I imagine you would do what erlang does for you, just manually - isolate individual server instances, do the update, then make them public again.
Say for example you are updating code in your service's web-tier. Have your LBs not send any more new traffic to the server instance, wait some reasonable length of time until existing connections are completed, deploy, restart, give LBs the A-OK to start traffic up again. Repeat until all web-tier instances are updated.
Ok but what if that server you isolated was holding a long run process.
Yes for a web service that serves quick http request and responses you could do that. Not everything is short lived request and response messages. Some sessions and processes are long lived. So you have a socket open and data streaming into it, it is not easy to isolate it. You could say send it a message that says -- start isolating.

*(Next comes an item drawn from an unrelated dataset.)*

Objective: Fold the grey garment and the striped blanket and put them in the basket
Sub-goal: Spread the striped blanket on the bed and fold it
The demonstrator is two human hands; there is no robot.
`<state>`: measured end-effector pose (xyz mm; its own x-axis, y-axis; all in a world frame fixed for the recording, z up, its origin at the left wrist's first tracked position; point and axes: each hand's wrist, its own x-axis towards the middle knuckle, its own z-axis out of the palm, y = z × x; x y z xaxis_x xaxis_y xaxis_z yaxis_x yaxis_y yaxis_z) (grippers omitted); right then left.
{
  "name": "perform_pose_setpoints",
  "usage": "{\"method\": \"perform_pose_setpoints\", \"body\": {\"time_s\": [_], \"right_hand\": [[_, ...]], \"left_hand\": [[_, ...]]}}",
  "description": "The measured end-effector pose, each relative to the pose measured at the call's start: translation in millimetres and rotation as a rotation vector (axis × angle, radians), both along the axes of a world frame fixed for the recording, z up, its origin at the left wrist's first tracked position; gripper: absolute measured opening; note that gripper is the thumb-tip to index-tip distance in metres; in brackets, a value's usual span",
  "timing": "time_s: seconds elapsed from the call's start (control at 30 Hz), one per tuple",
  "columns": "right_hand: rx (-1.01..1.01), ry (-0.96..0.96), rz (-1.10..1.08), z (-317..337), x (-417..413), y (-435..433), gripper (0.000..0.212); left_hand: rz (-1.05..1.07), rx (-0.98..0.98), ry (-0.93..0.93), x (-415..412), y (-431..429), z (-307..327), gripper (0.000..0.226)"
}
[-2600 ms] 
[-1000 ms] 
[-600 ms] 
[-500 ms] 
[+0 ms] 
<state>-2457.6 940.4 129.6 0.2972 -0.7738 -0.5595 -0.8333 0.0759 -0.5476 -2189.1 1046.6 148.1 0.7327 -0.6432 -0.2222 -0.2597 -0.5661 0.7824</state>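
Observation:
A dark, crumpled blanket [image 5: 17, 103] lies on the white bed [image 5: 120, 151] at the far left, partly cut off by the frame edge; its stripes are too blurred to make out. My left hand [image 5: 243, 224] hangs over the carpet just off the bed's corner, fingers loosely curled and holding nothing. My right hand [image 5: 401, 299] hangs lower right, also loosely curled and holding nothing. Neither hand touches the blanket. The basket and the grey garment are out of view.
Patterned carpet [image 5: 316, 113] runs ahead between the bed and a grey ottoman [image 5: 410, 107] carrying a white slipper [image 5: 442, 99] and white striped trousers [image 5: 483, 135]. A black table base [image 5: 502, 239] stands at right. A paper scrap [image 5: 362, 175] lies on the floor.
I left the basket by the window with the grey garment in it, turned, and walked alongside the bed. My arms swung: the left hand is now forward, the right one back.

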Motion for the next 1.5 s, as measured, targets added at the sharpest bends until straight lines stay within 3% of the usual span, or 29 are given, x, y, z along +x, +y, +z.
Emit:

How do you hotswap with data held in the stack or the heap? Even more if two part of your code need updated instance data, how does it ensure that update is synchronous or happens in the right order? In Java they have a $transformer() method. Ok how do you regulate the order in which $transformer() gets called. Otherwise a new version of one instance will call an old version of another.
I am not saying it is impossible to do it, there might be a way, but it is just usually working against the framework and against the default setup of the system.
Yes, it can get very complicated trying to handle all the edge cases as you described. I would guess doing it the same way erlang does it is actually the simplest: let it crash.
This gets into coding mindset, my impression is that most erlang programmers expect their code to crash whereas most other languages seem to lend themselves to expecting the program _not_ to crash.
I am not very well versed in erlang but my readings so far imply that the graceful handling of crashes is really where erlang/OTP shines. Regardless of the framework, I would say it comes down to proper queuing, being able to safely retry work, and to some extent having some smarts on the clients.
As for C or C++ it is platform specific, but shared objects and DLLs have been runtime loadable/unloadable for as long as I can remember. Building a hot swap feature on top of it would be challenging but doable.
The tricky part is transferring state between hot reloads, and that's part of what Erlang was designed around. State has to be passed in and owned by the callee. And if the format that state is stored in changes, you need to handle that translation in the new version.
It's definitely doable in C and C++. The question is whether it is easier to re-implement a bunch of what Erlang does for you, or to just use something that supports it directly.